We mention this European news as our call on a stronger EUR is based on the ECB gradually changing its language towards a less accommodative tone this year and that Italian elections are not held until about March next year.  At face value, neither of those views was supported last night!  We’ll see.

There is little else to report.  The NZD is hovering around 0.7060 after meeting some resistance near 0.7090 last night.  The NZD is little changed on all the crosses except for a 0.4% fall in NZD/GBP to just below 0.55.  GBP recovered some of Friday’s losses that had been induced by polls showing a narrowing gap between the Conservatives and Labour Party, ahead of next week’s UK election.

In data ahead, the key releases to focus on are US personal spending and the core PCE deflator.  Spending is expected to rebound in April and if it doesn’t then the risk of a June rate hike diminishes, sending the USD and rates lower.  The core PCE deflator is expected to show annual inflation dropping to 1.5% yoy, moving further away from the US’s 2% target, as indicated by previously released CPI data.  An even bigger drop would give fuel to the doves on the FOMC committee to suggest holding back on a June rate increase.

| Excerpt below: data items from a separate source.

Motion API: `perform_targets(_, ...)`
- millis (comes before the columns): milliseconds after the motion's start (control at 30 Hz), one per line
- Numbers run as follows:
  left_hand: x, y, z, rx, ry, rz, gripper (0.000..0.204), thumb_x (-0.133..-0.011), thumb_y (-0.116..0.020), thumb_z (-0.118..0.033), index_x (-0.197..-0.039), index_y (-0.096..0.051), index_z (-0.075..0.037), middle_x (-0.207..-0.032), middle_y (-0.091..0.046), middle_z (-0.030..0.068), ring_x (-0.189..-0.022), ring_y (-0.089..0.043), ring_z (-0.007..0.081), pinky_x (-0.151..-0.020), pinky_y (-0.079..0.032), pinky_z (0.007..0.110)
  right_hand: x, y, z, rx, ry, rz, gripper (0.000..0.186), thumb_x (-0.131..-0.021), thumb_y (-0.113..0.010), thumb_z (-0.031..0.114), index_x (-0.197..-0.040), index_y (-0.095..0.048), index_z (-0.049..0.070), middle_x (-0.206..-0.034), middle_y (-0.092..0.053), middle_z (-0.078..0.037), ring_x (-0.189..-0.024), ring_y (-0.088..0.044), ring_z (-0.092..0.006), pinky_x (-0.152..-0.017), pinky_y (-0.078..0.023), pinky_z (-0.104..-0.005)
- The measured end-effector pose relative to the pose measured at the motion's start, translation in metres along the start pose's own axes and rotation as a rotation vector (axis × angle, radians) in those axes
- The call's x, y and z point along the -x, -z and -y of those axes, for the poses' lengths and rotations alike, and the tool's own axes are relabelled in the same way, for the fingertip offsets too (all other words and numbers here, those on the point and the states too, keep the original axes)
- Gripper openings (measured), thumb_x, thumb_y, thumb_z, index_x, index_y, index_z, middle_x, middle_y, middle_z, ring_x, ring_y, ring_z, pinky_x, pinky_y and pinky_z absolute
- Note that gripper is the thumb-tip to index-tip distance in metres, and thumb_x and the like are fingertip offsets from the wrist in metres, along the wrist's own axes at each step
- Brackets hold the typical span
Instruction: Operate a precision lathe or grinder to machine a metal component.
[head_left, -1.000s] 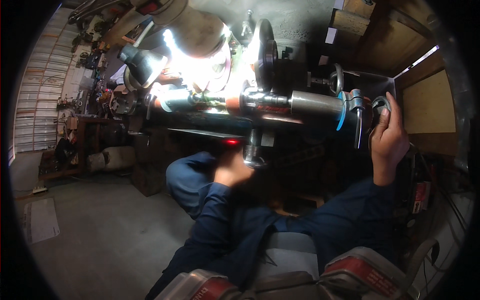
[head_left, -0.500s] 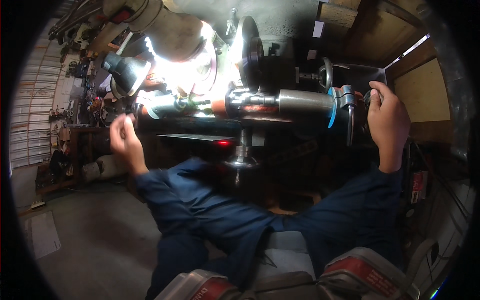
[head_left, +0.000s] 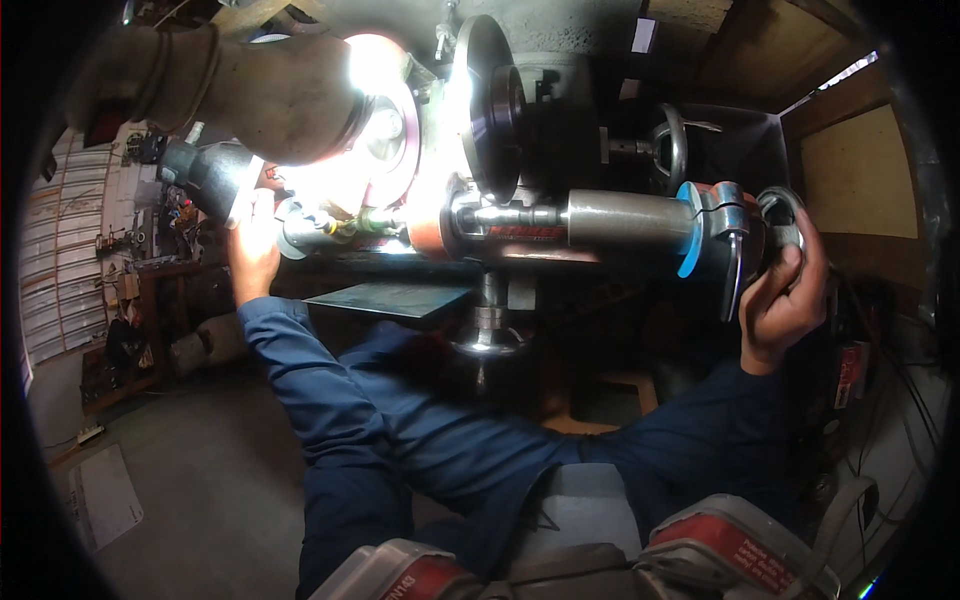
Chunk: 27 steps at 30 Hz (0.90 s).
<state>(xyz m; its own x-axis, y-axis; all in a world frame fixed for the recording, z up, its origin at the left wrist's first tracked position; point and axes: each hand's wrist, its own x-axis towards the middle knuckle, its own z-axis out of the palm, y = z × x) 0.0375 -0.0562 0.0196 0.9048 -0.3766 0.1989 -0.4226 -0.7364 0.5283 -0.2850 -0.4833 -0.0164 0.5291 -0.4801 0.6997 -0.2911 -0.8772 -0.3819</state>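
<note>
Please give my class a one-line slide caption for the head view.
Right hand on a handwheel, left hand beside a black lamp, a metal cylinder between them.

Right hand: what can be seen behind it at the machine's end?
Part of a curved grey handle shows beside the fingers of the right hand; farther back is a tan panel. The handle's portion behind the fingers and thumb is covered.

Cylinder (head_left: 628, 218) between left hand (head_left: 255, 252) and right hand (head_left: 788, 295).
Lamp (head_left: 210, 176) beside left hand, handwheel (head_left: 766, 210) at right; disc (head_left: 486, 105) behind, left of cylinder.
</note>
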Motion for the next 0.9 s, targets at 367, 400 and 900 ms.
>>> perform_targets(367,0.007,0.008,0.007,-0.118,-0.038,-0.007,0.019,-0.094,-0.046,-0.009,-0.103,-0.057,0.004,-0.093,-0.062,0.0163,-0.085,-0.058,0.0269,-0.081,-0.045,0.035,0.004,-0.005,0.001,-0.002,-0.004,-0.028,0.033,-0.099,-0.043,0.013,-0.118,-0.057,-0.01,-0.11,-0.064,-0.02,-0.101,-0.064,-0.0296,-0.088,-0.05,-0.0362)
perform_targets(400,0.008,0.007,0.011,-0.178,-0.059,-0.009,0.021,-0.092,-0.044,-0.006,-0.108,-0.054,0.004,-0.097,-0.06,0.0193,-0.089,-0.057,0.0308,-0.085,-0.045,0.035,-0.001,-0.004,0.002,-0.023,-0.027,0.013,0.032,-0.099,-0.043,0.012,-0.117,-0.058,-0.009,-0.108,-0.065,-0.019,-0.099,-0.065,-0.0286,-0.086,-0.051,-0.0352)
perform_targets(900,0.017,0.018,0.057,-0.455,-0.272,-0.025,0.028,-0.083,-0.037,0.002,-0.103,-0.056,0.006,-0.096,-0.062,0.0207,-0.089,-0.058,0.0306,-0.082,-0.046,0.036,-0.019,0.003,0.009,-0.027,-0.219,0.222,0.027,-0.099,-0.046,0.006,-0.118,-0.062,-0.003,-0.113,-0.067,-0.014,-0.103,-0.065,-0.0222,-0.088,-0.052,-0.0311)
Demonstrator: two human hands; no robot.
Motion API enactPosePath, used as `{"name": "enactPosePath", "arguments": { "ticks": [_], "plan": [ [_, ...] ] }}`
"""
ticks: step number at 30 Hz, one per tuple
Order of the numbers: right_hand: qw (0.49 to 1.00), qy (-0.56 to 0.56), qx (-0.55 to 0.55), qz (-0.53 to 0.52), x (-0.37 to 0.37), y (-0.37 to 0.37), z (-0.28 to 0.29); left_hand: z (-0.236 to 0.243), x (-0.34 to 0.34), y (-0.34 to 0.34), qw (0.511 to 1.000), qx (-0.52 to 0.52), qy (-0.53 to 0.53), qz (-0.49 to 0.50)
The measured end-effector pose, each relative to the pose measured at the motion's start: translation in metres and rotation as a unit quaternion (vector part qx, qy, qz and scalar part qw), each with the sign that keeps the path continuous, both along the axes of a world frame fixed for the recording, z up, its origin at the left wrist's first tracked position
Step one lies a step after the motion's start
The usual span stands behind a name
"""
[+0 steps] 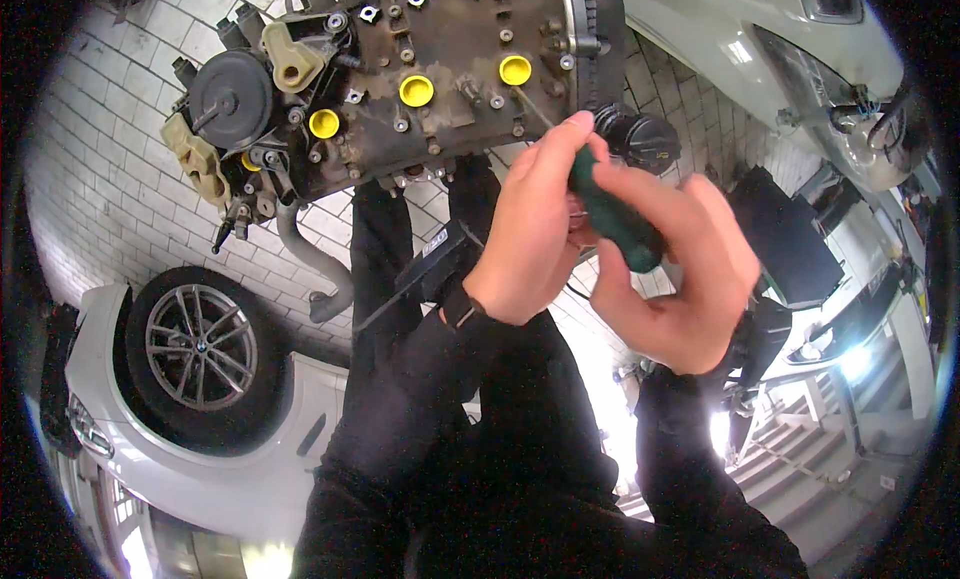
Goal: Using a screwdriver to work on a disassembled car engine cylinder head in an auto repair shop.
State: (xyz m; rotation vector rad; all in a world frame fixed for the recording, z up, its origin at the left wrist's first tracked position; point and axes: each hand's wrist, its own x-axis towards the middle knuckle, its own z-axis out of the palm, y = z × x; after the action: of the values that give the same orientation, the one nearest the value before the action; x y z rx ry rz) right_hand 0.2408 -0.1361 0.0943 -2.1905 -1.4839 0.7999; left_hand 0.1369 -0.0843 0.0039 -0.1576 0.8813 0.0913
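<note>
A screwdriver with a dark green handle [622,224] slants up and left over the engine [450,39]. My left hand [530,224] is closed round the front of the handle, where the thin metal shaft begins. My right hand [695,259] curls its fingers and thumb round the back of the same handle, slightly smeared by motion. The shaft reaches down to the rim of the right-hand yellow plug [515,71]; whether its tip touches is too small to tell. Two more yellow plugs, a middle one [416,91] and a left one [323,124], sit in the engine's top cover.
A round black cover [230,99] and a grey hose [300,244] are at the engine's left end. A black cap [650,142] lies right of it. Below left stands a white car with a wheel [200,344]; a light car body [790,59] is at upper right, over brick-patterned floor.
</note>
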Motion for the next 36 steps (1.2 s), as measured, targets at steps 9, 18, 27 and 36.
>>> {"name": "enactPosePath", "arguments": {
  "ticks": [9, 18, 27, 36],
  "plan": [
    [0.998, -0.018, 0.055, -0.034, 0.013, 0.022, -0.013, -0.007, 0.025, 0.022, 0.997, 0.042, -0.023, 0.058],
    [0.995, 0.001, 0.007, -0.096, 0.010, 0.030, -0.010, -0.010, 0.026, 0.023, 0.998, 0.043, 0.014, 0.034],
    [0.998, 0.002, 0.032, -0.054, 0.018, 0.038, -0.013, -0.021, 0.031, 0.022, 0.996, 0.026, 0.027, 0.078],
    [0.999, 0.033, 0.027, -0.029, 0.020, 0.041, -0.010, -0.012, 0.031, 0.032, 0.996, 0.032, 0.049, 0.067]
  ]
}}
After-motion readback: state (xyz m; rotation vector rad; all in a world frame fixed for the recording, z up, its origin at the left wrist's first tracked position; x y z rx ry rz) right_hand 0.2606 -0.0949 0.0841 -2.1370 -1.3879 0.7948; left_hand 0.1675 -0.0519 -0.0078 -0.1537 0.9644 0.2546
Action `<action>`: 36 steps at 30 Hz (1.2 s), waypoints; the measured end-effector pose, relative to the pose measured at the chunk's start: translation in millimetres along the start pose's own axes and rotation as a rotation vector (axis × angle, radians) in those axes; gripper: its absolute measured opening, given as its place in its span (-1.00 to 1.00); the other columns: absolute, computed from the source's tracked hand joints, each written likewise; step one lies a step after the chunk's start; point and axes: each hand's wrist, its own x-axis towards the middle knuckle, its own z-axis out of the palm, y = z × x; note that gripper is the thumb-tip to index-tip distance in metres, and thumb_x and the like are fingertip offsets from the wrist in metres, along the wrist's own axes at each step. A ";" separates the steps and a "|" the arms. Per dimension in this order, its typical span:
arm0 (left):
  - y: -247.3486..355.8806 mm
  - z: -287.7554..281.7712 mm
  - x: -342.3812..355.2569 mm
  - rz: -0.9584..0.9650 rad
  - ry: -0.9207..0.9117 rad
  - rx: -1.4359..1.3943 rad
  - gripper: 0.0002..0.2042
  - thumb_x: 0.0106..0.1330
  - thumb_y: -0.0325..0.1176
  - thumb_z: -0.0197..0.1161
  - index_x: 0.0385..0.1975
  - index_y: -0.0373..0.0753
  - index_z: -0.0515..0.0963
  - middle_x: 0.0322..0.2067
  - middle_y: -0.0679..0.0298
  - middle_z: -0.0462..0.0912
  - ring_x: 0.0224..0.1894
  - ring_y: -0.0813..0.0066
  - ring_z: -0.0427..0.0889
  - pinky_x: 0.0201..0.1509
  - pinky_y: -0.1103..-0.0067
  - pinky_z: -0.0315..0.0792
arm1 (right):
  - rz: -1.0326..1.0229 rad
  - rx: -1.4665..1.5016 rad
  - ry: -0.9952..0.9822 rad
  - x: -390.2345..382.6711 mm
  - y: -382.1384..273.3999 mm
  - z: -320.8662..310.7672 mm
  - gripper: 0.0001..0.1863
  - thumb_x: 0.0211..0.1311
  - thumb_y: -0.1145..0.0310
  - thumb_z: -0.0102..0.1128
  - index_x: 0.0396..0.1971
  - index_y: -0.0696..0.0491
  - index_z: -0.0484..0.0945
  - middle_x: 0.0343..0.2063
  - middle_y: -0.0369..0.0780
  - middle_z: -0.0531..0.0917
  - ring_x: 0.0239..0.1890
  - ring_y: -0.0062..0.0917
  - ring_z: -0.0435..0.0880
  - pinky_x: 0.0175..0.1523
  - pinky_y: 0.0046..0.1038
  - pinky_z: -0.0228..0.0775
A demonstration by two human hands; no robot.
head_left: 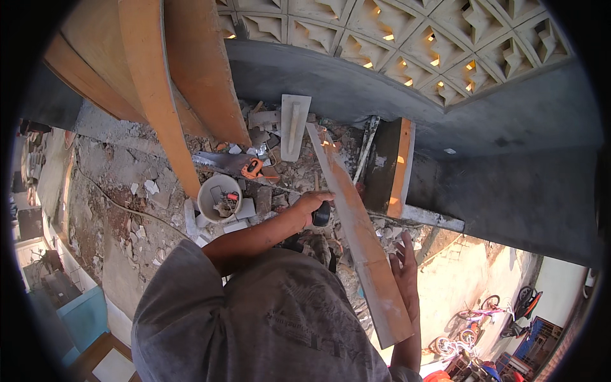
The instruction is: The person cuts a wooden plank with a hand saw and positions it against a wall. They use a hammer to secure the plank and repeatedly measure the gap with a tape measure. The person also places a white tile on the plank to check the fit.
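A long wooden plank [364, 237] with a grey edge slants across in front of me, from the rubble down beside my right forearm. At its left edge my left hand [313, 203] is closed, fingertips against the wood. A black object [321, 214] shows just under this hand; I cannot make out its kind. My right hand [405, 258] is open at the plank's right side, fingers apart and pointing away from me. Part of the right forearm is hidden behind the plank. A handsaw [251, 168] with an orange handle lies on the rubble to the left.
A white bucket [219, 198] with tools inside stands at left. Bent wooden sheets [143, 83] lean there. A grey float [294, 127] rests near the wall [273, 70]. On the right is a concrete box form [400, 172] with an orange board. Children's bicycles [468, 325] stand farther right.
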 end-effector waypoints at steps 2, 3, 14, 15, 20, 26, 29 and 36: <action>-7.0 12.4 -2.9 0.025 0.008 -0.020 -0.68 0.30 -0.24 0.45 -0.01 -0.21 0.68 -0.25 0.32 0.68 -0.33 0.48 0.63 -0.29 0.45 0.57 | 0.335 0.280 -0.065 -15.1 -22.1 -23.2 -0.20 0.54 -0.14 0.04 0.56 0.02 0.10 0.38 0.03 0.38 0.25 -0.22 0.54 0.29 -0.28 0.45; -8.4 23.3 -5.5 0.037 0.003 -0.027 -0.68 0.30 -0.25 0.45 0.00 -0.22 0.69 -0.26 0.32 0.68 -0.35 0.49 0.62 -0.31 0.47 0.55 | 0.462 0.324 -0.136 -27.8 -21.7 -36.4 -0.12 0.51 -0.24 0.00 0.56 0.07 0.09 0.29 0.00 0.49 0.21 -0.32 0.56 0.28 -0.33 0.43; -13.1 94.3 -43.1 0.182 -0.019 0.321 -0.65 0.30 -0.25 0.49 0.01 -0.28 0.74 -0.19 0.28 0.79 -0.23 0.59 0.69 -0.15 0.59 0.53 | 0.655 0.611 -0.061 -115.4 17.5 26.6 -0.35 0.33 0.34 0.32 0.38 0.17 0.38 0.06 -0.26 0.65 0.05 -0.60 0.61 0.16 -0.50 0.47; -11.8 98.2 -48.1 0.198 -0.019 0.345 -0.65 0.30 -0.25 0.49 0.01 -0.29 0.74 -0.19 0.27 0.79 -0.23 0.59 0.69 -0.15 0.62 0.52 | 0.665 0.679 0.002 -122.6 21.6 36.8 -0.37 0.32 0.34 0.31 0.37 0.16 0.40 0.04 -0.28 0.66 0.03 -0.62 0.61 0.13 -0.52 0.47; 5.3 123.9 -65.3 0.119 -0.162 0.448 -0.60 0.24 -0.22 0.54 -0.02 -0.34 0.73 -0.22 0.27 0.78 -0.24 0.59 0.68 -0.12 0.62 0.51 | 0.550 0.717 0.086 -158.1 57.0 81.7 -0.31 0.31 0.16 0.14 0.41 0.12 0.38 -0.25 -0.37 0.63 -0.32 -0.72 0.54 -0.22 -0.62 0.42; 8.2 129.5 -63.4 0.153 -0.226 0.490 -0.54 0.18 -0.14 0.59 -0.04 -0.35 0.72 -0.25 0.27 0.77 -0.26 0.61 0.64 -0.14 0.63 0.48 | 0.497 1.005 0.025 -153.8 31.0 105.3 -0.19 0.30 0.09 0.18 0.49 0.09 0.22 -0.68 -0.44 0.28 -0.73 -0.71 0.24 -0.64 -0.60 0.08; 9.2 130.6 -65.1 0.135 -0.243 0.495 -0.52 0.18 -0.13 0.60 -0.03 -0.35 0.72 -0.24 0.27 0.77 -0.25 0.61 0.64 -0.14 0.64 0.48 | 0.476 1.035 0.020 -155.8 27.7 111.0 -0.14 0.29 0.03 0.22 0.50 0.09 0.17 -0.74 -0.45 0.21 -0.79 -0.72 0.15 -0.69 -0.59 -0.03; 10.6 135.4 -57.3 0.067 -0.257 0.434 -0.58 0.25 -0.14 0.55 -0.04 -0.33 0.72 -0.22 0.27 0.78 -0.17 0.59 0.68 -0.06 0.62 0.51 | 0.474 1.075 0.111 -153.3 28.1 132.3 -0.13 0.27 0.02 0.24 0.48 0.14 0.19 -0.75 -0.44 0.23 -0.80 -0.70 0.15 -0.70 -0.56 -0.03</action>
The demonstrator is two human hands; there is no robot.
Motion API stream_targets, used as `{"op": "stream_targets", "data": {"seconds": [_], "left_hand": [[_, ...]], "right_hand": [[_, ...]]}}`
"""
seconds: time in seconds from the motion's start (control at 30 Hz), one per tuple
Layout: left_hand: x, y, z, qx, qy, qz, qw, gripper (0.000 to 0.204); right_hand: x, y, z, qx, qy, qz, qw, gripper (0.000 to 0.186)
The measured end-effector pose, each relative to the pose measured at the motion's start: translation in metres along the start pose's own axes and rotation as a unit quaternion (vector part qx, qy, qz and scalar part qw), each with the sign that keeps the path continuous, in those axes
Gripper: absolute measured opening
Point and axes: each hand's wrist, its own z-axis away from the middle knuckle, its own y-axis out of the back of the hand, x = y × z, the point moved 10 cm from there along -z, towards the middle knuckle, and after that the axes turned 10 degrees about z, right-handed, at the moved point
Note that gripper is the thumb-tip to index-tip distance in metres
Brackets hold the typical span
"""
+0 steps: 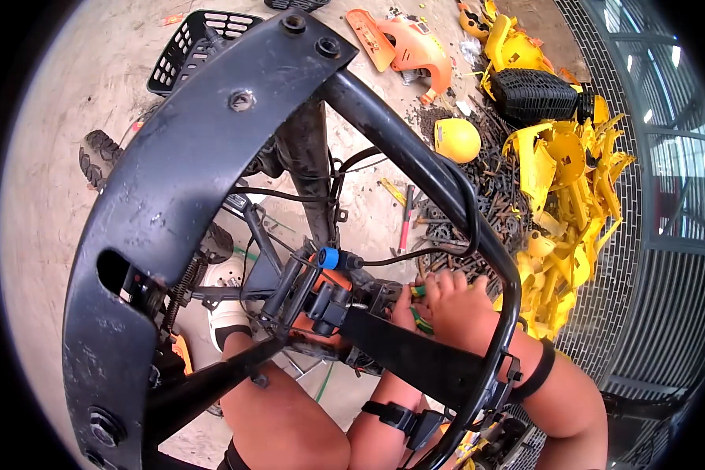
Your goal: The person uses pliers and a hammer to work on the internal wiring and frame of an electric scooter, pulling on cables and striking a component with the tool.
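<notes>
A black metal vehicle frame (145, 196) with a curved plate and bent tubes fills much of the head view. Under its right-hand tube, my right hand (460, 315) is closed round a hand tool with green-and-yellow handles (421, 319); its working end is hidden. My left hand (403, 312) presses against the same handles from the left, its fingers closed and mostly covered by the black bracket (415, 352). Close by are a blue-capped connector (329, 258), black cables and an orange part (333, 278) inside the frame.
Yellow plastic panels (572, 258) are heaped along the right wall. Beside them lie many loose bolts (486, 196), a yellow dome (457, 140) and a red-handled hammer (406, 219). Orange panels (415, 55) and a black basket (184, 47) are at the back. My knee is below the frame.
</notes>
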Motion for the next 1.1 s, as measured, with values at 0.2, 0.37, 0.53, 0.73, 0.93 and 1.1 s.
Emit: {"op": "stream_targets", "data": {"seconds": [0.2, 0.37, 0.53, 0.73, 0.93, 1.1], "left_hand": [[-0.004, -0.001, -0.002, -0.002, 0.01, -0.005, 1.0, 0.028], [-0.006, -0.01, 0.008, 0.008, -0.011, -0.01, 1.0, 0.027], [-0.009, -0.026, 0.02, 0.007, 0.0, -0.014, 1.0, 0.026], [-0.012, -0.032, 0.028, 0.01, 0.004, -0.016, 1.0, 0.025], [-0.018, -0.047, 0.042, 0.012, 0.006, -0.019, 1.0, 0.025], [-0.019, -0.054, 0.049, -0.016, -0.031, -0.014, 0.999, 0.026]], "right_hand": [[0.008, 0.016, 0.007, 0.001, -0.006, 0.066, 0.998, 0.066], [0.014, 0.019, 0.007, 0.075, -0.019, -0.056, 0.995, 0.056], [0.003, 0.026, 0.006, 0.128, 0.034, 0.0, 0.991, 0.051], [0.002, 0.029, 0.006, 0.107, 0.053, -0.01, 0.993, 0.05], [0.002, 0.014, 0.008, 0.059, 0.05, -0.025, 0.997, 0.049], [0.0, 0.019, 0.012, 0.096, 0.07, -0.017, 0.993, 0.045]]}}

The local rates market saw modest upward pressure on rates, reversing some of Friday’s move.  The 2-year swap rate closed up 2bps to 2.24%.  This rate has traded in a very tight range around 2.20-2.25% since the RBNZ’s MPS, and we expect that to continue over coming months.  The 5-year swap rate rose by 2bps to 2.75% while the 10-year rate rose by 3bps to 3.23%.  These rates lifted off their fresh lows for the year reached at the end of last week and we see the bias as more to the upside than downside over coming months.   This assumes the Fed does in fact get another rate hike underway next month and the recent soft patch in US data proves to be temporary.